-- Instructions for the task --
Please reproduce the lines of the records below from the one holding "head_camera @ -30" through the one holding "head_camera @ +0", inclusive, skipping all pictures.

** Source material follows **

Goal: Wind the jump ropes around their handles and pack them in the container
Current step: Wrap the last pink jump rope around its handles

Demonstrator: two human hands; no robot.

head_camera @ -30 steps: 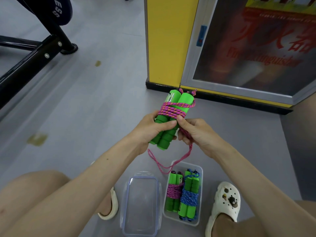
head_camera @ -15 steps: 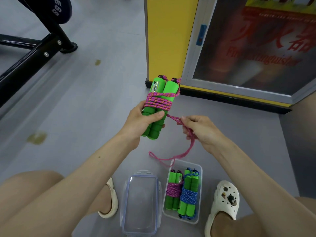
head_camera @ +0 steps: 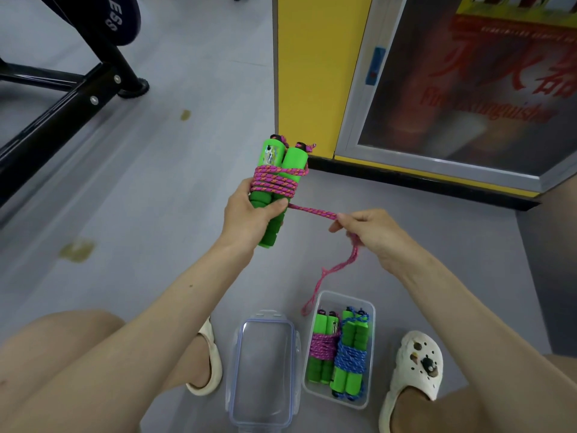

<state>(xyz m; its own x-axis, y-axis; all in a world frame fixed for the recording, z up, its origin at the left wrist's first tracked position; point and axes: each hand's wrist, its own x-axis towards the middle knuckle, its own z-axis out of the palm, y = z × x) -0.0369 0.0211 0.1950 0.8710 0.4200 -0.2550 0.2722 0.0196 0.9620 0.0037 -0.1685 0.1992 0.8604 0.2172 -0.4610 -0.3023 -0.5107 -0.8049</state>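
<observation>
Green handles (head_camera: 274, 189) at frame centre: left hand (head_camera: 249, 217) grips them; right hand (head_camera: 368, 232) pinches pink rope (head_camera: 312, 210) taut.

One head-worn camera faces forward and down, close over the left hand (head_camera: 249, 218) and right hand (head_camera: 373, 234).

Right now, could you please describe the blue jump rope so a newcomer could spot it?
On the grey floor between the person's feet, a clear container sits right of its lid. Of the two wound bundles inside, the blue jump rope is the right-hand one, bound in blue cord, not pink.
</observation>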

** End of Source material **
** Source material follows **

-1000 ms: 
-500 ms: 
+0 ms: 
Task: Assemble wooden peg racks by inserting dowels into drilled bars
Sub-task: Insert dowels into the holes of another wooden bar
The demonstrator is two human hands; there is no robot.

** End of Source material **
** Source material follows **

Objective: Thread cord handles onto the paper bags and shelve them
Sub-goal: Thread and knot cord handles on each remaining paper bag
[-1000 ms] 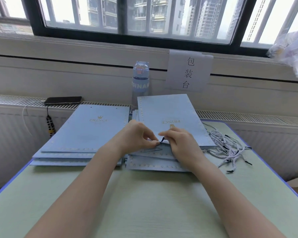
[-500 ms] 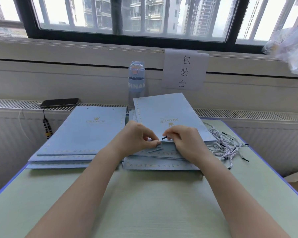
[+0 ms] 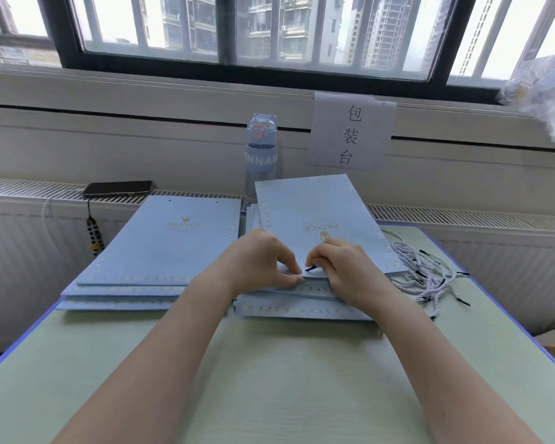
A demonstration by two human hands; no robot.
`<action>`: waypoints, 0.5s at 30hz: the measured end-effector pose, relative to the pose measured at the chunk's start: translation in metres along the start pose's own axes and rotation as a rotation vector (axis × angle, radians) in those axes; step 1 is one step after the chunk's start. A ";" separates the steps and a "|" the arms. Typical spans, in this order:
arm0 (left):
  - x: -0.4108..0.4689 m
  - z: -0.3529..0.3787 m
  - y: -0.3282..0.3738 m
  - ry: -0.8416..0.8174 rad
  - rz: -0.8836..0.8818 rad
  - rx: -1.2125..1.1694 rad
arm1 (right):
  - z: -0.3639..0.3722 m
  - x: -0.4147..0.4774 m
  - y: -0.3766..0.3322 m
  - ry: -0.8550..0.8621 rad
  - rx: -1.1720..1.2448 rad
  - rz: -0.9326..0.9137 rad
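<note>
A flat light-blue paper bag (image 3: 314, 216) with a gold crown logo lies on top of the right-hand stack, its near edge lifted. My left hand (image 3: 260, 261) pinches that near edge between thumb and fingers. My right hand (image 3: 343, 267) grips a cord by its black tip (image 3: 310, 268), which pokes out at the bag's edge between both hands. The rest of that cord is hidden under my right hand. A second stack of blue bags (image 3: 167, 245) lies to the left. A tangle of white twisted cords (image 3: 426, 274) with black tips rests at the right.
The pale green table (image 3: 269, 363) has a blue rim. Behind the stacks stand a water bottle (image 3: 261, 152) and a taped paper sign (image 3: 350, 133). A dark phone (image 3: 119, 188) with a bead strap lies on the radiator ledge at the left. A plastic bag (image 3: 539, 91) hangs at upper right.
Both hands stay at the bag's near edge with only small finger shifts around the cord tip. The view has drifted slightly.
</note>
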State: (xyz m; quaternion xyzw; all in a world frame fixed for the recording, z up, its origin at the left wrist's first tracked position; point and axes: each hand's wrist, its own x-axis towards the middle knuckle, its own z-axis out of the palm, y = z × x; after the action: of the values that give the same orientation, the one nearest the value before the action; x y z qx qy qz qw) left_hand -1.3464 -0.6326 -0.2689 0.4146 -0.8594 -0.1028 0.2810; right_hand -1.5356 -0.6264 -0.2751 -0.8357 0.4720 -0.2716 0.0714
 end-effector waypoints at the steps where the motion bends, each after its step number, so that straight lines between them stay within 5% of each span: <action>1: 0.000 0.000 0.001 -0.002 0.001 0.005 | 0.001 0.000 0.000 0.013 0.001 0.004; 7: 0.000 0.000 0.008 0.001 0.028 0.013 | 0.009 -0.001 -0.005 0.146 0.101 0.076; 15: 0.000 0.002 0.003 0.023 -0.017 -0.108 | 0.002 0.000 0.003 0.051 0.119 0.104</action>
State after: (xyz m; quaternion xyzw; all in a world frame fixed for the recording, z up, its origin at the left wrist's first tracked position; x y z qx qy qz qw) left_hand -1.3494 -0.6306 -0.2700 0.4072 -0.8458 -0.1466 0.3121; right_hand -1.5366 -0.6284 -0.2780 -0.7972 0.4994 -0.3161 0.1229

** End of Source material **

-- Exercise result --
head_camera @ -30 steps: 
head_camera @ -15 steps: 
head_camera @ +0 steps: 

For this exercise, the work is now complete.